When I ask groups who promote this romantic view of a country founded in colonialism why they do it, they usually answer that more people relate to it. I get that standing up for something you are losing is more powerful than fighting for something that never existed before. That's why we won the abortion fight. We set up a clinic and then asked people to defend it against legal and political assault. But isn't our job as activists to educate people not to feed into the mythology that keeps us all divided.

The Canadian Left has suffered from nationalism for as long as I've been an activist.

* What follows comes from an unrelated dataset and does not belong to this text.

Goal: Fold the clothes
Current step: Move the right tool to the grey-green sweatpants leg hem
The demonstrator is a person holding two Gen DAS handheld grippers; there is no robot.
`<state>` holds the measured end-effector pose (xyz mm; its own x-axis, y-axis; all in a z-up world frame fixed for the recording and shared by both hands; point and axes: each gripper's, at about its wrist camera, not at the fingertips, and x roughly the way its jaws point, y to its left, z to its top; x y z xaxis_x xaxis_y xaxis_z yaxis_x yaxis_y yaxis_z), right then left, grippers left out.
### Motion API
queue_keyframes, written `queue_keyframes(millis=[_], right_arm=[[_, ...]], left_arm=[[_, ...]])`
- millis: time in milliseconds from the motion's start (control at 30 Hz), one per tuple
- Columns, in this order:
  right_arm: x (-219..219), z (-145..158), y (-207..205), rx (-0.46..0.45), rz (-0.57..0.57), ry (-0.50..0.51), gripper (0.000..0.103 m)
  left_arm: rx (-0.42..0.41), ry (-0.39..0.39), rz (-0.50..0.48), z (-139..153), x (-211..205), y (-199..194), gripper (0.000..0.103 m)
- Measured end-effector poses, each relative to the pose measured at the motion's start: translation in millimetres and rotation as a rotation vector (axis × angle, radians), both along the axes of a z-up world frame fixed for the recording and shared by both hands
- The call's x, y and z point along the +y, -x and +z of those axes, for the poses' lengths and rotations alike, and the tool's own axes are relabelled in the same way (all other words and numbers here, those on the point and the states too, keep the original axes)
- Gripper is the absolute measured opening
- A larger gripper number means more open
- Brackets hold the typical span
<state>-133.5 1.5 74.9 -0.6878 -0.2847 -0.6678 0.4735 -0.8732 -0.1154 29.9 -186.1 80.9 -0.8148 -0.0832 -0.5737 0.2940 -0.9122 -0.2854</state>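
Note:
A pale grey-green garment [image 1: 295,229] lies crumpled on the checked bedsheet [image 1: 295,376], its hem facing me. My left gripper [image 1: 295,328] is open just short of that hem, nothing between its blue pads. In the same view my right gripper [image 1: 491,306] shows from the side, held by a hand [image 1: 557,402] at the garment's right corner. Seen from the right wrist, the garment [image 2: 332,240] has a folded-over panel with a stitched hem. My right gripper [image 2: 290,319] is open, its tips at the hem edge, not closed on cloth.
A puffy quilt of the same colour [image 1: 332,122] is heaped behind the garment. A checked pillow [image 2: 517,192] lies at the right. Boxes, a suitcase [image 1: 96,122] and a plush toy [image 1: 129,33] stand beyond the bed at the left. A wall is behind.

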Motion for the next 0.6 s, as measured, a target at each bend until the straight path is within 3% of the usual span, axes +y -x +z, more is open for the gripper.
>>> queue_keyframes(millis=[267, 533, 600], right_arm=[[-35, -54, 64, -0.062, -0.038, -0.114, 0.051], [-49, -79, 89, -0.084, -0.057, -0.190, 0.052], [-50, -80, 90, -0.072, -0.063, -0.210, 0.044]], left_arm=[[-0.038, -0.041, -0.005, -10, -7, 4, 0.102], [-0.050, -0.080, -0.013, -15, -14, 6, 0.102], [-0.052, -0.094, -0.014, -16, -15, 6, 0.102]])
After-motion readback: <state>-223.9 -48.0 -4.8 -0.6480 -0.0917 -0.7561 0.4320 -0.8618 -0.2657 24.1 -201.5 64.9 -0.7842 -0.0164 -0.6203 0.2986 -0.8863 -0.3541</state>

I suppose it has to do with living next door to the United States. Up until recently we have legitimately been able to claim it is better here than there. Now our government has made us an international pariah worse, at least on environmental issues, than the U.S. After all, we let draft dodgers from the Vietnam War and even deserters come here. We let Chileans fleeing Pinochet's vicious coup come here. We made friends with Cuba and stayed out of the war in Vietnam and the war against Iraq. We adopted same sex marriage before almost every other country. We have single payer public health care. We fought for and won the best legal equality for women at least on paper, including abortion rights. And probably best of all, we have a magnificently multicultural country that despite continuing racism at almost every level, people are proud of. Almost all of these things came with a struggle when we had governments that responded to political pressure.

We can be proud of these accomplishments but that's not the same as being proud of this country. In the 1970s nationalism was a significant current on the Left. The Waffle, the youthful left wing of the NDP, was ahead of its time politically on many issues like women's rights, Indigenous rights, self-determination for Quebec and environmental issues but it was nationalist. It saw the central economic problem for Canada as our economy being based on "branch plants" to U.S. industry.

As a young woman who had travelled around the world in 1970 and in particular overland from Turkey to India, I could never accept this Canadian nationalism. On occasion, although they deny it now, some of those nationalists would compare Canada to a third-world country. This I knew to be false. Canada was just a milder version of the imperialist United States -- is how I saw it. 

Later the Council of Canadians formed as a nationalist group who helped to lead the fight against Free Trade.  This was a critical battle but here too I couldn't accept the argument of independence from the U.S. For me it was the arguments about how Free Trade would restructure the economy, export jobs and undermine social programs that made sense. When Quebec got involved in a coalition against Free Trade called the "Pro-Canada Network," we had to change the name to Action Canada Network. To their credit the CoC became more and more internationalist as the free trade fight spread internationally through the fight against the FTAA and then more generally the international fight against neo-liberalism.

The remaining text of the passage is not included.